What the task asks:
How many lines in this data contain the string "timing"? Reply with the number only.

_ _ _

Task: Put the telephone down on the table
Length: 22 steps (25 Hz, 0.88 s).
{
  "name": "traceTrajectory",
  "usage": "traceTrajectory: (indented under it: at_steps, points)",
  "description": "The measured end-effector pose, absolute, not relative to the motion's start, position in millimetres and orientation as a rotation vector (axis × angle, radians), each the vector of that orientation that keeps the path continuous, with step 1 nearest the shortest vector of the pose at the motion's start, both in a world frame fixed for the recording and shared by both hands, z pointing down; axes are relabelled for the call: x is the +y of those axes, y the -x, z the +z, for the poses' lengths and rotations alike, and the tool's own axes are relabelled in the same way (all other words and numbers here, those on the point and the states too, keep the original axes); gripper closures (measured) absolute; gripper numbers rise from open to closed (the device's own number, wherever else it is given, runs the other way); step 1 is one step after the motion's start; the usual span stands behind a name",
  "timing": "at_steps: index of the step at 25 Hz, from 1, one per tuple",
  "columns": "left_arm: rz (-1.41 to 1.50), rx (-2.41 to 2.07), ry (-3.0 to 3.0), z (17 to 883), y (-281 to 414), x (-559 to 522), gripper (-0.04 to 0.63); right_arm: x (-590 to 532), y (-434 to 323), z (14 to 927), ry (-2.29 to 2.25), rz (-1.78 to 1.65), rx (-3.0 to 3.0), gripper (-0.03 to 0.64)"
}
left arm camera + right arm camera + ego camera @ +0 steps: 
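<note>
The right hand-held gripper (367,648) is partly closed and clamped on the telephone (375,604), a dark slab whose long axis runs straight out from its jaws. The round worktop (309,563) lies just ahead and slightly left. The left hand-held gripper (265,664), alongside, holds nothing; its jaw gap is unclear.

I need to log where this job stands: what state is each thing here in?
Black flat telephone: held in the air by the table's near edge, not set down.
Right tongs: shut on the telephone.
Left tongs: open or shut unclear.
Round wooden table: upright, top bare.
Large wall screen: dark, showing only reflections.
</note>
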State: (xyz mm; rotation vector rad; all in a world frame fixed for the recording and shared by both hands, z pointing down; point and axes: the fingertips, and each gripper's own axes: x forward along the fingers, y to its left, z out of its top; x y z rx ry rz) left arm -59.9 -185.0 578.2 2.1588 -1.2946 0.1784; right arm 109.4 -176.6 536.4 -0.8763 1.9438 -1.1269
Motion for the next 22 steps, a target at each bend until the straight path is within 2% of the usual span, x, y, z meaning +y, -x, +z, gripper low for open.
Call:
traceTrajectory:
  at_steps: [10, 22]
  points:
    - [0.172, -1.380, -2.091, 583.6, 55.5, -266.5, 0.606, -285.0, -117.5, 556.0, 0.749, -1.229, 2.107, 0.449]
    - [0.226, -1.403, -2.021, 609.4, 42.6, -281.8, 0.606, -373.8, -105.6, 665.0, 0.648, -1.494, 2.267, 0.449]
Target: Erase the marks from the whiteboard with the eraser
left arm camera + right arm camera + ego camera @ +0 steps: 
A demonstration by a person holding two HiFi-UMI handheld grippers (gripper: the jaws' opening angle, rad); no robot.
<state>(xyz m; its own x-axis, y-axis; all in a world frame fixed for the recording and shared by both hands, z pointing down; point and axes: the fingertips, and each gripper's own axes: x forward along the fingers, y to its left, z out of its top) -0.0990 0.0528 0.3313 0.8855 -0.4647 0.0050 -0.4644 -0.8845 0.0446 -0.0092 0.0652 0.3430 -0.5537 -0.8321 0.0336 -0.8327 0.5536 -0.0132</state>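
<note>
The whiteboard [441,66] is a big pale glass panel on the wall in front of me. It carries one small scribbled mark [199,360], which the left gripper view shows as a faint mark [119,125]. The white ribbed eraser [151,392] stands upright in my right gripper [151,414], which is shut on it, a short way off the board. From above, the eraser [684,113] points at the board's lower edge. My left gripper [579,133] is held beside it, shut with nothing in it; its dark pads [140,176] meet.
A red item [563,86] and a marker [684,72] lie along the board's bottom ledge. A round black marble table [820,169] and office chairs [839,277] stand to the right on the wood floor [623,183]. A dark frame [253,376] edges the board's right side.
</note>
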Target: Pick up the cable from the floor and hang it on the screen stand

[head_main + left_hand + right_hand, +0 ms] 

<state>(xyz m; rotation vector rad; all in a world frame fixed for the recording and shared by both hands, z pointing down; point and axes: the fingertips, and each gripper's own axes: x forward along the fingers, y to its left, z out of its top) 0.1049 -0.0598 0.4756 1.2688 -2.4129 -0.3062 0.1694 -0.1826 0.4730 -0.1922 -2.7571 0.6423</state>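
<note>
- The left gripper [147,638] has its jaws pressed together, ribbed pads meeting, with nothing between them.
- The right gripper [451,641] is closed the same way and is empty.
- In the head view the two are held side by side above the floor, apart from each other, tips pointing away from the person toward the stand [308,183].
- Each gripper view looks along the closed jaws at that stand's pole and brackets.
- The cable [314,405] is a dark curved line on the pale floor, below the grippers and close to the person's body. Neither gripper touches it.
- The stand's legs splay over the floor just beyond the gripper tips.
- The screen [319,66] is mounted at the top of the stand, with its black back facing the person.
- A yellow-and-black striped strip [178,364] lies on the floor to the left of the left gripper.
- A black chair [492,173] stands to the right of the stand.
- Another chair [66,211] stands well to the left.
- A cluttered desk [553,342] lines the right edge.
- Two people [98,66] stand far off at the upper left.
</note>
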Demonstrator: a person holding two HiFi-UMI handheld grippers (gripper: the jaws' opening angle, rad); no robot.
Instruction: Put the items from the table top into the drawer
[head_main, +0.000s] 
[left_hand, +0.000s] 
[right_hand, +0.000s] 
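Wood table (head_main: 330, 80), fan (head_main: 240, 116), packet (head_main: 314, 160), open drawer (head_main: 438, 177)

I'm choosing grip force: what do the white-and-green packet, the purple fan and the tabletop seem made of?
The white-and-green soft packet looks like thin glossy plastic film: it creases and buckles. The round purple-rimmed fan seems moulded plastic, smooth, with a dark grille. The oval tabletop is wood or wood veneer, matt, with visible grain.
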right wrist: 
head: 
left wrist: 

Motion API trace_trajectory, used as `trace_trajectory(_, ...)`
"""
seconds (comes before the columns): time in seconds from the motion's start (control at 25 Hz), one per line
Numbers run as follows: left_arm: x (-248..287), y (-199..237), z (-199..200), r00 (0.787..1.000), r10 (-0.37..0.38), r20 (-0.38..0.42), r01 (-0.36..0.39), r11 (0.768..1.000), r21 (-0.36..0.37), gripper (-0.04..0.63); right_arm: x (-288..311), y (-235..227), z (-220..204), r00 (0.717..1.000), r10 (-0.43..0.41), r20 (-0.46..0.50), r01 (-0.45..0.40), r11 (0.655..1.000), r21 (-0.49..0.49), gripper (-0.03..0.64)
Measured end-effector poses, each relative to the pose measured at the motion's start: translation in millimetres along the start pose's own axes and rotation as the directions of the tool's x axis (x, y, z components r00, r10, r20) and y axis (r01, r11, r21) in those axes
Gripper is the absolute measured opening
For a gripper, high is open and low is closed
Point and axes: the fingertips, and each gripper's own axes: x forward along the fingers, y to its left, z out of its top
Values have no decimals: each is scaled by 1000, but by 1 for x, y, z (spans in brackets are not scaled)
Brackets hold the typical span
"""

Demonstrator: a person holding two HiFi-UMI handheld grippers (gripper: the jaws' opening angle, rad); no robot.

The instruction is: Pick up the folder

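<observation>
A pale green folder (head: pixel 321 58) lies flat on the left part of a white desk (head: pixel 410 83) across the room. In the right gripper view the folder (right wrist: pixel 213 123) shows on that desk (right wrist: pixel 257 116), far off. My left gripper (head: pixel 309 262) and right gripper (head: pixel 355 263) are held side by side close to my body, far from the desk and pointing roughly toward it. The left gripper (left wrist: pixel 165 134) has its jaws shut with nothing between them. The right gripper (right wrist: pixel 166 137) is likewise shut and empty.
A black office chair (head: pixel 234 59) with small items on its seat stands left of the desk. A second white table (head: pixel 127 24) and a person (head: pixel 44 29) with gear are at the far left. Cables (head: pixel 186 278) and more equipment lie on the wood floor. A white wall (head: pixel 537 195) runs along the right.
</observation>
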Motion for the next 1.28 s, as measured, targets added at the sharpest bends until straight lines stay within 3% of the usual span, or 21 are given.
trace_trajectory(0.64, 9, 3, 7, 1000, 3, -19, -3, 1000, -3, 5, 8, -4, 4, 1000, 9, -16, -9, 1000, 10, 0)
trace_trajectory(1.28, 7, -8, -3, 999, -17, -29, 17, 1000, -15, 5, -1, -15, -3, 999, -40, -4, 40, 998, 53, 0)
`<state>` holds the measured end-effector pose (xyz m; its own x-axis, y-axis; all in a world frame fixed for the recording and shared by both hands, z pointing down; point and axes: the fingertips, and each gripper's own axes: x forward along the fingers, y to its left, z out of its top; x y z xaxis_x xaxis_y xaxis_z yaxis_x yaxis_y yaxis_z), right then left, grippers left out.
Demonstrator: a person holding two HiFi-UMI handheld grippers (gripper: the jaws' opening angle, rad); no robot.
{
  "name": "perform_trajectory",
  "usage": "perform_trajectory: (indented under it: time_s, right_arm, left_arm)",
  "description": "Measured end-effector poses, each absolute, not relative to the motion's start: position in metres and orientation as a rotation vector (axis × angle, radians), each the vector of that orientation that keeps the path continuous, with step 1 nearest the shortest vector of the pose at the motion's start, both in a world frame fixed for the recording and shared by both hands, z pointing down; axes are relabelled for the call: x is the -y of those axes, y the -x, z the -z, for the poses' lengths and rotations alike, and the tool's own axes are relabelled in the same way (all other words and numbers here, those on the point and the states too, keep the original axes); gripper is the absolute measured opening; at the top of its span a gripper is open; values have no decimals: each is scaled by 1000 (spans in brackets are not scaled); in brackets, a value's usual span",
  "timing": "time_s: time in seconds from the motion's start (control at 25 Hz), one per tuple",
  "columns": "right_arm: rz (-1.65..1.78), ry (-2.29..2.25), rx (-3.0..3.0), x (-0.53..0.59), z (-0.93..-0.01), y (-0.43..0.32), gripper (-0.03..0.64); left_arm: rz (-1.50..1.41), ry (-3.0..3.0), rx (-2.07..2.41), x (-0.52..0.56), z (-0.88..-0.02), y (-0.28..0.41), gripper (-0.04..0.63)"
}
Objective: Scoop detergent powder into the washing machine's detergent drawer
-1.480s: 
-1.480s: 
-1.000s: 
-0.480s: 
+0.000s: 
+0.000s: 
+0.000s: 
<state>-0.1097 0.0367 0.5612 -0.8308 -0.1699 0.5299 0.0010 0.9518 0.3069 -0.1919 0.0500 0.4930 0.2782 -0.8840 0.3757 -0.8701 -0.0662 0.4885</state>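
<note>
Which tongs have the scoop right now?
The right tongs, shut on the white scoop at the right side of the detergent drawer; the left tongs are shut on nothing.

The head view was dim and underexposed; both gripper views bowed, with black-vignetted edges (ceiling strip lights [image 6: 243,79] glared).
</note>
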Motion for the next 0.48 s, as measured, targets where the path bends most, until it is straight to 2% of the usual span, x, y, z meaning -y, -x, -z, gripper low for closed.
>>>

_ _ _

Response:
2